Item 1.  Changes in Control of the Company

         As a result of the merger transaction described in Item 2 below, the
former shareholders of Accetio, Inc., a California corporation ("Accetio"),
received 623,644,443 shares of Common Stock of the Company (previously known as
Franklin Telecommunications Corp.), representing 80% of the outstanding shares
after giving effect to the merger. As part of the same transaction, as provided
in the Agreement and Plan of Merger, immediately upon completion of the merger
the former management of Accetio, Inc. designated four persons to the Board of
Directors, O.C. Kim, Nick Lim, Kwang Ho Kim and Jin Yong Lee. Frank Peters, Gary
Rogers and Gary Nelson remain on the Board of Directors.

Item 2.  Acquisition or Disposition of Assets.

         On August 25, 2003, the Company, through a merger, acquired Accetio,
Inc., a California corporation ("Accetio")engaged in the design and manufacture
of wireless telephone equipment. Under the terms of the Agreement and Plan of
Merger, the Company issued 623,644,443 shares of its Common Stock to the
shareholders of Accetio, so that immediately after the merger the former
shareholders of Accetio hold 80% of the outstanding shares of the combined
entity. Each shareholder of Accetio received 34.1743 shares of Common Stock of
the Company for each share of Common Stock of Accetio held by him.

         As part of the transaction, the Company's name was changed from
"Franklin Telecommunications Corp." to "Franklin Wireless Corp."

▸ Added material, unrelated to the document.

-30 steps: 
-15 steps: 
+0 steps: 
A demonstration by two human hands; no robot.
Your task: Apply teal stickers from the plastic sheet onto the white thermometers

Item 7.  Financial Statements and Exhibits

         Audited financial statements of Accetio will be filed within sixty days
of the date the initial Report on Form 8-K is required to be filed.

         The following exhibits are filed herewith:

Exhibit No.       Description
- -----------       -----------

2                 Amended and Restated Agreement and Plan of Merger, dated
                  July 31, 2003, between Accetio, Inc. and Franklin
                  Telecommunications Corp.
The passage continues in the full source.